No importa que el Dr. Giachetto y el Dr. Batthyany hayan repetido desde junio a octubre del 2020 que los niños no son muy afectados ni vectores significativos. El tapabocas y la distancia (anti)social siguen rondando las escuelas y las plazas. Han pasado desapercibidos los reclamos de muchos padres, de algunos docentes, de  varios pediatras y psicólogos. Quizás el optimismo del pediatra Sebastián González-Dambrauskas en su texto del 20 de marzo, 2021, en La Diaria, pueda encontrar algún lugar en esta fortaleza sombría de la Nueva Normalidad. Quizás podamos devolverles la infancia sin más, sin tapabocas, sin distancia, sin vacunas. Si no fuera así, registremos aquí algunas de las afirmaciones firmes y bien fundadas de este pediatra sobre el hecho cada vez más innegable de que la fortaleza está en el interior de cada niño:  “El mismo hecho de ser niño protege del SARS-CoV-2. Emily Oster resumió así el último informe del Center for Disease Control (CDC): tener entre cinco y 17 años es 99,9 % protector contra el riesgo de morir y 98% protector de hospitalización.”  La ciencia muestra sus evidencias una y otra vez: los niños no son los grandes diseminadores en que esta novedad impuesta quiere transformarlos por eso el autor insiste: “A los incrédulos (muchos de los cuales acusaron a los niños de ser asesinos de adultos) que siguen repitiendo que el contacto con niños los expone a un riesgo les recomiendo este análisis gigante de 12 millones de británicos adultos en que se muestra que convivir con niños no aumenta los riesgos de morir de covid-19. Por lejos, si se quiere buscar “asesinos de adultos”, esos son los adultos, en todo caso. Los niños no.” 

 Y ahora….., ¿cómo hacemos para decirles que pueden jugar tranquilos? Si lo logramos quizás nosotros podamos empezar a cantar nuevamente. Pero por ahora, sólo suenan en el aire de nuestro país, con la cadencia rítmica de la cotidianidad, las cifras de muertos, enfermos de diversa gravedad, camas de CTI ocupadas, vacunados y no vacunados.  Las escuchamos ahora sin ya atrevernos a preguntar: ¿murió por o con Covid? Ya no importa, lo único importante es que las cifras resuenan para advertirnos del peligro en el aire de cada ciudad, de cada pueblo.
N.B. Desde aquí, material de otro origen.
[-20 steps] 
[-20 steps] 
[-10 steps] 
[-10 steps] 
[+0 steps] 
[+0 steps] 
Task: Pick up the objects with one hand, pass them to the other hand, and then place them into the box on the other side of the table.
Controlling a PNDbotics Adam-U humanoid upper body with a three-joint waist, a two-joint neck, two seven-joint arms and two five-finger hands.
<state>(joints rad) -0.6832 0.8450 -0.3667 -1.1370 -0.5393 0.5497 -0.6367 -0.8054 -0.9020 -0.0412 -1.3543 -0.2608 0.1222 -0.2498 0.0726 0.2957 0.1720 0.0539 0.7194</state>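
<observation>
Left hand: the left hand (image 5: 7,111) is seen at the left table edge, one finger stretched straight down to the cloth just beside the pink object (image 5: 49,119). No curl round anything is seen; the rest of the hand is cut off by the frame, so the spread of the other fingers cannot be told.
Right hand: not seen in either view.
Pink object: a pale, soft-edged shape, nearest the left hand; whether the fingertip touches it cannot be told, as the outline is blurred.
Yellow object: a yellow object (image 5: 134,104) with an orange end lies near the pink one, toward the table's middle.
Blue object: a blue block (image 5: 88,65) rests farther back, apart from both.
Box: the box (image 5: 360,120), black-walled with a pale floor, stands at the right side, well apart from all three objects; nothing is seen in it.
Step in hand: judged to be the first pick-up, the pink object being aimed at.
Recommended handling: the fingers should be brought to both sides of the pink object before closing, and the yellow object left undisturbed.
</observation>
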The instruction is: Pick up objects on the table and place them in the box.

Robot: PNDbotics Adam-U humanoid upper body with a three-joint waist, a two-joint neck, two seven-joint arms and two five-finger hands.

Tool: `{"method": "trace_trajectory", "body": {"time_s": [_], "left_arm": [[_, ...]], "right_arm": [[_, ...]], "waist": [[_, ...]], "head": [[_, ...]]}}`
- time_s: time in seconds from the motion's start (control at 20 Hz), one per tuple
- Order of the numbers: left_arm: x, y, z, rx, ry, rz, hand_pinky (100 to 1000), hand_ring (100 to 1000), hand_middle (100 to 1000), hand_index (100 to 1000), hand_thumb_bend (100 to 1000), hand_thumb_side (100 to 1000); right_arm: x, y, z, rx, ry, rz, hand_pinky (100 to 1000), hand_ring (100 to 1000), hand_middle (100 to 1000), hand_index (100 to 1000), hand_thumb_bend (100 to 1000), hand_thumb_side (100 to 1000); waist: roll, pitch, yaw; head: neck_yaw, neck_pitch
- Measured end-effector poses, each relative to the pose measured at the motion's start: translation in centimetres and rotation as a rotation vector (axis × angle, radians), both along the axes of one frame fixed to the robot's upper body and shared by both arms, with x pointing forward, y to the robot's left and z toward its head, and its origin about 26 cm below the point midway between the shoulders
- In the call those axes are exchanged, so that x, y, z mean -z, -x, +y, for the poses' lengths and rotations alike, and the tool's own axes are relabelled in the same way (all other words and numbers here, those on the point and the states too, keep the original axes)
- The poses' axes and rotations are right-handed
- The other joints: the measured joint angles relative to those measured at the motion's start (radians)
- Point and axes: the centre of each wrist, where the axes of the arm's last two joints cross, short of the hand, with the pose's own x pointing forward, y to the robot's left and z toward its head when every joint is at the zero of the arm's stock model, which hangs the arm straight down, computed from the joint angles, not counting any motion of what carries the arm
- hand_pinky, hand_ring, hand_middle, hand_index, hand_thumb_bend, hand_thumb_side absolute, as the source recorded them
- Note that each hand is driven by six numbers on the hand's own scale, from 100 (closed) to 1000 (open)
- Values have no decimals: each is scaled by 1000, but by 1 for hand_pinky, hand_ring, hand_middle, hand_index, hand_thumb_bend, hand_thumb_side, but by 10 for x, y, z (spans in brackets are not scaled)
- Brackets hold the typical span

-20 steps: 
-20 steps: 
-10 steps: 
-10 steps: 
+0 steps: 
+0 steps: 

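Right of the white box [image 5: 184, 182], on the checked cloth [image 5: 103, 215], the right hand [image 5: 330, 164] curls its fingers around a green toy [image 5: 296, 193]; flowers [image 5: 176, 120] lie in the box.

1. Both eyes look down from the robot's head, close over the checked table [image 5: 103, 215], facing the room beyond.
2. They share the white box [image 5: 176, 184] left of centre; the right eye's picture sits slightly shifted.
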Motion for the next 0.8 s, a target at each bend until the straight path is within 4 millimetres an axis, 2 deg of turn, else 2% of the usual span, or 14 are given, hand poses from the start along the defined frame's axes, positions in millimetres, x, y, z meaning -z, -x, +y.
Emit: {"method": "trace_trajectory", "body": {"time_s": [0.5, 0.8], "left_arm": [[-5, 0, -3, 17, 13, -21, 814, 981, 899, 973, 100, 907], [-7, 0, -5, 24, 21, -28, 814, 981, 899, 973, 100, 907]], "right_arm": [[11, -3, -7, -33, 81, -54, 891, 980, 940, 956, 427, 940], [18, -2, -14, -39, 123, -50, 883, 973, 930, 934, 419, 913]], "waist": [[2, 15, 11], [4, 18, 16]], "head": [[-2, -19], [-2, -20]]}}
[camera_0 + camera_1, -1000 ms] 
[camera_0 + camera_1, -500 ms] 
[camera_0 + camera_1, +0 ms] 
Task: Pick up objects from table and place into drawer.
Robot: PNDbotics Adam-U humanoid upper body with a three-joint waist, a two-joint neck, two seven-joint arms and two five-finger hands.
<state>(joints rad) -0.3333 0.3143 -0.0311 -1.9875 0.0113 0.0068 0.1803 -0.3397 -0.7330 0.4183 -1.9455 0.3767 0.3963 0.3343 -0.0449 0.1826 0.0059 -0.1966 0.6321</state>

Por eso quizás ya casi no abrimos las ventanas.

El espeso silencio de la Nueva Normalidad va ganando terreno y nos vamos hundiendo en él. Los comentarios entusiastas que muchos realizábamos en las redes sociales un año atrás, son ahora heroicos esfuerzos para no dejarnos vencer por una suerte de desesperanza aprendida. El reporte meteorológico de este bizarra comarca pandémica anuncia un clima de depresión ambiental que un estudio longitudinal realizado por el psicólogo Hugo Selma y un equipo de la Facultad de Psicología confirmó de modo amplio.  Apenas nos queda intentar transitar la inusitada transgresión de revitalizar viejas melodías que nos ayuden a “redoblar nuestra esperanza”, y desear que Ruben Olivera y Mauricio Ubal nos sigan diciendo que volverá la alegría. 

Pero la expresión nueva normalidad tira abajo esta ilusión, porque nos habla de una anormalidad que no trae consigo un programa para desinstalar. Y por eso, ya no podemos esperar que nos lleguen notas en el aire de nuestra comarca; tenemos que empezar a sacar de ese silencio profundo alguna melodía tenue que quizás suene desafinada por ser anormal en este ámbito  nuevo de la normalidad al revés.

En el silencio, a veces suenan otras notas, por ejemplo, las de aquel poema que supo concitar fervor de una generación de Mario Benedetti, que musicalizó Alberto Favero  “Por qué cantamos”. En mi caso particular, suena reiteradamente en el silencio de mi mente, una estrofa en particular: “Cantamos por el niño y porque todo. Y porque algún futuro y porque el pueblo”. Pero ya no cantamos, ni por el niño, ni por el futuro, ni por el pueblo. No tenemos información sobre la gestación del proyecto que instaló la Nueva Normalidad, pero sí sabemos que esa idea ha logrado que ya no importen, ni el niño, ni el futuro, ni el pueblo. Porque si no hay alegría, no hay niño, y si no hay niño, no hay futuro ni pueblo. Entonces, usted tiene razón en preguntar: ¿por qué (no) cantamos?